The problem: Your job is to return every line of the listing holding the string "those".

Given information:
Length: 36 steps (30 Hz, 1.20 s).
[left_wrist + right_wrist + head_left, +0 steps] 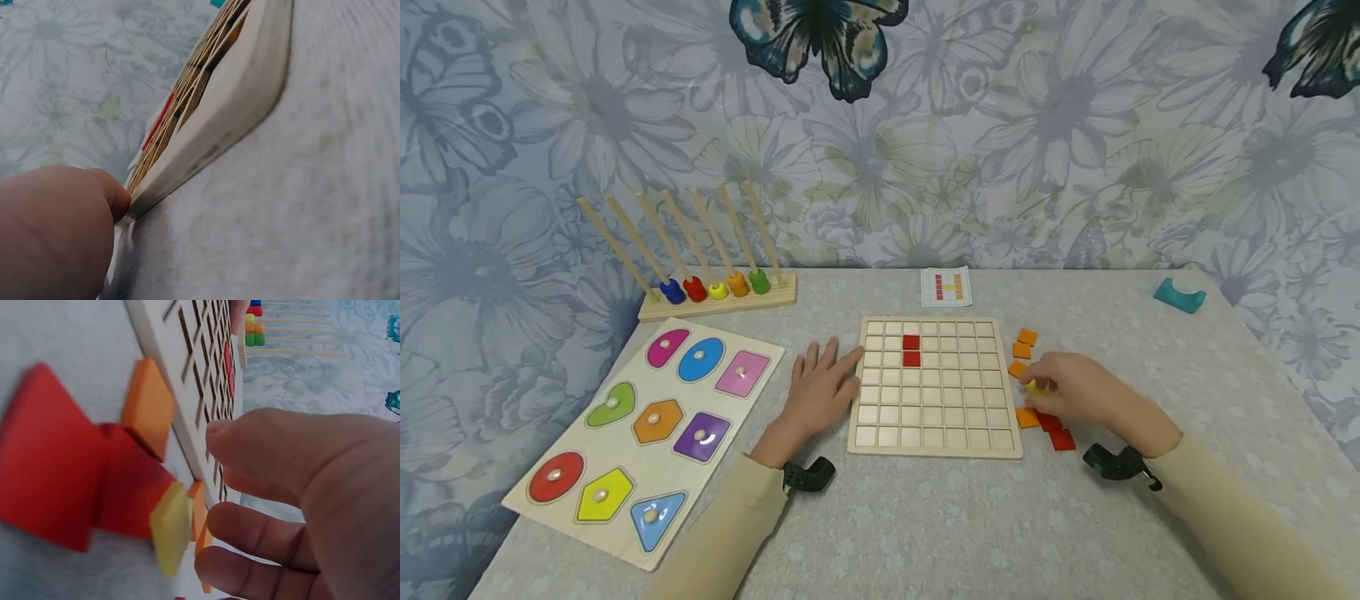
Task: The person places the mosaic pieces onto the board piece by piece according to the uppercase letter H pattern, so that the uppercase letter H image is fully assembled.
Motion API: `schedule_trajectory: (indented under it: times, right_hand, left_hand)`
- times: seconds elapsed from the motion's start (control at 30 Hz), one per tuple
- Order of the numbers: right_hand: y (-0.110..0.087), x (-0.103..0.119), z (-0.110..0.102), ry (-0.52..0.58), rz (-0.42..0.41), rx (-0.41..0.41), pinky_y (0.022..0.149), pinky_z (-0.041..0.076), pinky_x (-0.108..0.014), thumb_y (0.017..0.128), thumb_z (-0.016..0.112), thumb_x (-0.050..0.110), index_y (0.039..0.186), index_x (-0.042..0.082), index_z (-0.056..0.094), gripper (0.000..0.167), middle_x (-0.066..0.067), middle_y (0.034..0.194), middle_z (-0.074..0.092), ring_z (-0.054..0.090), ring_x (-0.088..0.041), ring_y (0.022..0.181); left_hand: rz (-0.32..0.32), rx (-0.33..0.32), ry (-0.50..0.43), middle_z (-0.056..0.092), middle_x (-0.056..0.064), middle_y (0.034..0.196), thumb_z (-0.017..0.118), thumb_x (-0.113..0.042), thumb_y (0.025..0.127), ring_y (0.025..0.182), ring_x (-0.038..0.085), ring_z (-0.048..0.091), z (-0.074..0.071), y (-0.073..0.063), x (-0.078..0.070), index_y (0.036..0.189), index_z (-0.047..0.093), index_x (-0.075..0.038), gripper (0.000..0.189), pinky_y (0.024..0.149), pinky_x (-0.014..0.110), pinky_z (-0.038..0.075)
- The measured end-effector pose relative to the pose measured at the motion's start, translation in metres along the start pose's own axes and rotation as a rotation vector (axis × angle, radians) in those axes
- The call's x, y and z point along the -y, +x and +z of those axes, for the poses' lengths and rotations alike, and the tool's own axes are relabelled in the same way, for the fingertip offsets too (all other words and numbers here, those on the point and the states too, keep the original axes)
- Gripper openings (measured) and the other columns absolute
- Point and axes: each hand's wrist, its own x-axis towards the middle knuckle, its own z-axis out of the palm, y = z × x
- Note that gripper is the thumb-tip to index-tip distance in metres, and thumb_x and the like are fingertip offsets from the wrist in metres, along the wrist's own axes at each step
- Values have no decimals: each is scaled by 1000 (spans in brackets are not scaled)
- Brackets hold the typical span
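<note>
A wooden grid board (936, 415) lies between the hands, with two red square tiles (911, 351) in its upper cells, one below the other. My left hand (818, 393) rests at the board's left side, fingers spread and thumb at the edge. At the board's right, my right hand (1078, 387) is over loose tiles, its fingers bent and thumb apart from them. No tile shows between them in the right wrist view. Near them are a yellow tile (170, 528), red tiles (53, 465) and an orange tile (149, 403); several more orange tiles (1022, 351) lie farther back.
Behind the board lies a small printed card (946, 300) with coloured squares. A knobbed shape puzzle (613, 450) takes up the left side. Beyond it stands a peg rack (722, 308) with coloured beads. A teal curved piece (1180, 297) sits at the back right.
</note>
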Motion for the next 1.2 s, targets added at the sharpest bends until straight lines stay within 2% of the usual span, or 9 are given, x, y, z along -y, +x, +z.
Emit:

The answer:
- The measured end-effector pose relative to the pose measured at the motion's start, translation in metres along the start pose's own axes and rotation as a rotation vector (axis × angle, radians) in those axes
- The call's x, y and z point along the -y, +x and +z of those axes, for the poses' lengths and rotations alike, and the tool's own axes are relabelled in the same way, for the fingertip offsets too (all other words and numbers here, those on the point and the states too, keep the original axes)

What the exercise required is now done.